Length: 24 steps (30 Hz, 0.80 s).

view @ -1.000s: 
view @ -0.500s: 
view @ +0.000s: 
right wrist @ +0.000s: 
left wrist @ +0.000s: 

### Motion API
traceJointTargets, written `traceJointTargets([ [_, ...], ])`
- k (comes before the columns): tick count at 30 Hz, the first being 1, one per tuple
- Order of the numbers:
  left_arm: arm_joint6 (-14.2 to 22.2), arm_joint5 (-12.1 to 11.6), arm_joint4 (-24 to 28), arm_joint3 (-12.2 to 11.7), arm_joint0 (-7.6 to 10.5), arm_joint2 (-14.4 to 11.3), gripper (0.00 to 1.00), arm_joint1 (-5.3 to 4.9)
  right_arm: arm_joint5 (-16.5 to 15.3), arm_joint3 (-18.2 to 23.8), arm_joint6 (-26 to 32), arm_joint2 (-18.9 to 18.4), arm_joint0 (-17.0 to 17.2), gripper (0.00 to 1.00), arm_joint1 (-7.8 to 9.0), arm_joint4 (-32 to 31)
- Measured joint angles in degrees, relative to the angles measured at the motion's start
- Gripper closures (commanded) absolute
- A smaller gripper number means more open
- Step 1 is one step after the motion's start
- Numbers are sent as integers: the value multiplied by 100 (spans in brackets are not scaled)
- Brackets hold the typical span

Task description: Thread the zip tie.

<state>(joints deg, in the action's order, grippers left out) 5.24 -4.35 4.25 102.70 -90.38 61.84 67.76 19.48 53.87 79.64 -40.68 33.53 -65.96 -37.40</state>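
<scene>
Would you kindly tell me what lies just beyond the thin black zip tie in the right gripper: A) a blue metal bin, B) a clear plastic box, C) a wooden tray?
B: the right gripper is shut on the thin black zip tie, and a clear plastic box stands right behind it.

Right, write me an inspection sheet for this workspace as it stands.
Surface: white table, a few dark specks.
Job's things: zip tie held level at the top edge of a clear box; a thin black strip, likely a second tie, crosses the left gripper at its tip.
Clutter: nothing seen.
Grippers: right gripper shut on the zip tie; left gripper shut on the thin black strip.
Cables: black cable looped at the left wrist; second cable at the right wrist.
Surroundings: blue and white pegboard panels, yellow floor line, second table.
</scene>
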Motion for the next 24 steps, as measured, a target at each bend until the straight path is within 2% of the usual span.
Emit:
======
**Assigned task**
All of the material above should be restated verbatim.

**Task response**
Length: 24 steps (30 Hz, 0.80 s).

view @ -1.000s: 
view @ -0.500s: 
view @ +0.000s: 
right wrist @ +0.000s: 
left wrist @ +0.000s: 

### Motion API
traceJointTargets, written `traceJointTargets([ [_, ...], ])`
- k (comes before the columns): tick count at 30 Hz, the first being 1, one per tuple
- Order of the numbers:
  left_arm: arm_joint6 (-14.2 to 22.2), arm_joint5 (-12.1 to 11.6), arm_joint4 (-24 to 28), arm_joint3 (-12.2 to 11.7), arm_joint0 (-7.6 to 10.5), arm_joint2 (-14.4 to 11.3), gripper (0.00 to 1.00), arm_joint1 (-5.3 to 4.9)
  right_arm: arm_joint5 (-16.5 to 15.3), arm_joint3 (-18.2 to 23.8), arm_joint6 (-26 to 32), arm_joint2 (-18.9 to 18.4), arm_joint0 (-17.0 to 17.2), gripper (0.00 to 1.00), arm_joint1 (-7.8 to 9.0), arm_joint4 (-32 to 31)
- Measured joint angles in degrees, relative to the angles measured at the motion's start
- Gripper closures (commanded) absolute
- A smaller gripper number means more open
- Step 1 is one step after the motion's start
- Numbers are sent as integers: the value multiplied by 100 (spans in brackets are not scaled)
- Brackets hold the typical span

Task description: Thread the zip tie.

<state>(joints deg, in the action's order, grippers left out) 5.24 -4.35 4.25 102.70 -90.38 61.84 67.76 19.48 53.87 79.64 -40.68 33.53 -65.96 -37.40</state>
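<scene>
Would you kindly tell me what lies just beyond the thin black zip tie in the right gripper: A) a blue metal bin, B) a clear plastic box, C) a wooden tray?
B: the right gripper is shut on the thin black zip tie, and a clear plastic box stands right behind it.

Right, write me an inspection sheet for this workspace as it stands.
Surface: white table, a few dark specks.
Job's things: zip tie held level at the top edge of a clear box; a thin black strip, likely a second tie, crosses the left gripper at its tip.
Clutter: nothing seen.
Grippers: right gripper shut on the zip tie; left gripper shut on the thin black strip.
Cables: black cable looped at the left wrist; second cable at the right wrist.
Surroundings: blue and white pegboard panels, yellow floor line, second table.
</scene>
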Motion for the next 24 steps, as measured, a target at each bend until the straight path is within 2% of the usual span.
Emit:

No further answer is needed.